[What is expected] Look through the material below and copy exactly the lines from the line with "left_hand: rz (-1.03" to the line with "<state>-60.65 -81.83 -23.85", those two lines included.

-------------------------

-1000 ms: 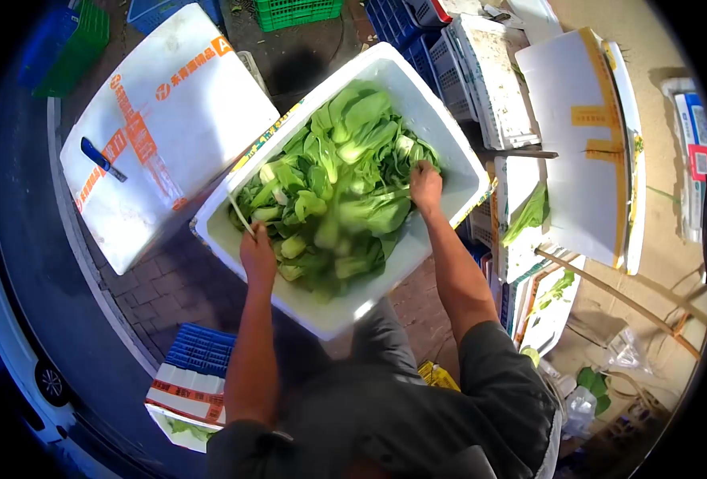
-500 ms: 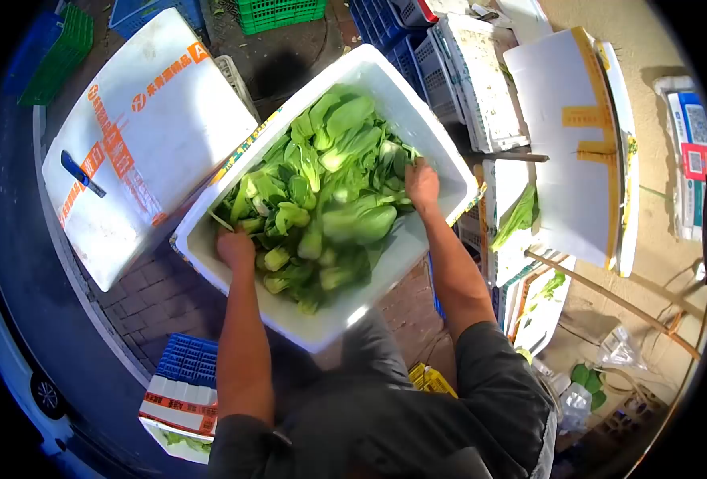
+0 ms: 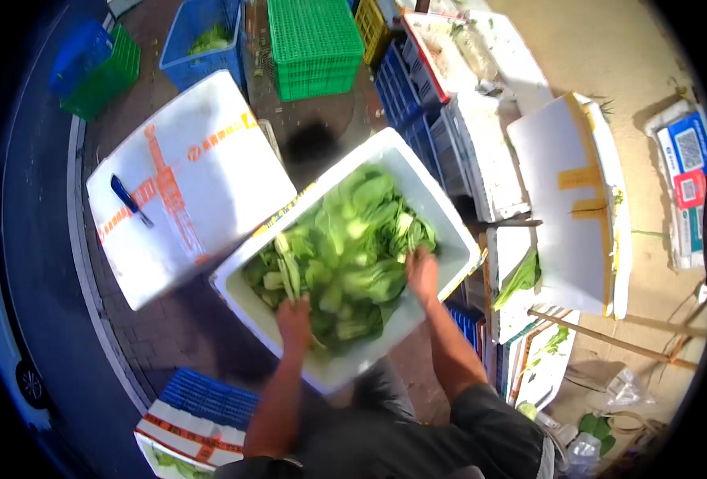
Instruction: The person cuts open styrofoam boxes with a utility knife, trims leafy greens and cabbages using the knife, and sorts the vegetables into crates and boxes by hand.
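Observation:
Green bok choy (image 3: 341, 255) fills a white foam box (image 3: 333, 374) in front of me, its middle blurred by motion. My left hand (image 3: 293, 323) is inside the box at the near left, closed around pale bok choy stalks (image 3: 288, 267) that stick up from it. At the right side of the heap, my right hand (image 3: 423, 275) is closed on a bok choy (image 3: 419, 237) whose leaves show above the fingers. Some fingertips of both hands are hidden by the greens.
Left of the box is a white foam lid (image 3: 202, 176) with a blue-handled knife (image 3: 130, 199) on it. Green crates (image 3: 315, 48) and a blue crate (image 3: 202, 60) stand behind. Stacked foam boxes (image 3: 485, 156) line the right. A stacked crate and box (image 3: 210, 399) sit at lower left.
My left hand has moved inward from the box's left wall and now holds stalks upright. The right hand stays on the right side. The greens have shifted, and the view has tilted upward.

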`<state>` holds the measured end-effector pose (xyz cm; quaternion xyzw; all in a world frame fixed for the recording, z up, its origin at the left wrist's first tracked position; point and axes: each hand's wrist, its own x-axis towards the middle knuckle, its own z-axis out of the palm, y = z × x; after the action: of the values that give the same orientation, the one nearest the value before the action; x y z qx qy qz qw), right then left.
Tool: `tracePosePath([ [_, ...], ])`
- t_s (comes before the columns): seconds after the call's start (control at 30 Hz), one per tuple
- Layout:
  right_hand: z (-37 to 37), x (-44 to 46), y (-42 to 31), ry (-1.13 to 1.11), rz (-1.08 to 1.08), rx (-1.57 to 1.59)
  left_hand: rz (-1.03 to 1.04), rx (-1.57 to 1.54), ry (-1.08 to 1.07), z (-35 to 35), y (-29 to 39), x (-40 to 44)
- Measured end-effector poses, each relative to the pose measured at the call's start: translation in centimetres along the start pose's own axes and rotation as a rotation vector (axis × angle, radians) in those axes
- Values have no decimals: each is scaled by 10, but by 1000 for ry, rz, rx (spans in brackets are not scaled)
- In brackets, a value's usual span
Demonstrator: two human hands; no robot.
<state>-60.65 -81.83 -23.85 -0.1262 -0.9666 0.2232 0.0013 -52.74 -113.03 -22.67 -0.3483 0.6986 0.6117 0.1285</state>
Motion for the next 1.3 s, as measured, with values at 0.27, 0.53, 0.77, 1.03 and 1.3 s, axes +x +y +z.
tracePosePath([
  [0.27, 25, -180, -134, -296, 238, 464, 527, 35, -402, 24, -11, -38],
  [0.53, -2, -212, -203, -228, 88, 397, -18, -134, -637, -64, 58, -83],
  [0.77, 20, -215, -223, -503, -80, 700, 206, -125, -397, -125, 38, -88],
  [1.03, 1, -234, -311, -692, -121, 737, 205, -341, -469, -222, 54, -86],
  [1.3, 94, -225, -444, -758, -225, 561, 425, -51, -304, -357, 61, 0],
])
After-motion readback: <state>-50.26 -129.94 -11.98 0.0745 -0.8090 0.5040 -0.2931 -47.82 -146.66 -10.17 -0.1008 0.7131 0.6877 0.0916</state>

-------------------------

[Completed exercise]
  left_hand: rz (-1.03 to 1.04), rx (-1.57 to 1.54), ry (-1.08 to 1.07), z (-35 to 35), y (-29 to 39), x (-40 to 44)
- Measured end-effector poses, each relative to the pose measured at the call's start: translation in centimetres along the start pose's own axes and rotation as a rotation vector (axis × angle, radians) in those axes
- Values have no decimals: each is scaled by 10, but by 1000 for ry, rz, rx (spans in brackets are not scaled)
- In brackets, a value's usual span
Demonstrator: two human hands; no robot.
<state>-60.65 -81.83 -23.85 -0.1262 -0.9666 0.2232 0.0013 -52.74 -113.03 -22.67 -0.3483 0.6986 0.6117 0.1285</state>

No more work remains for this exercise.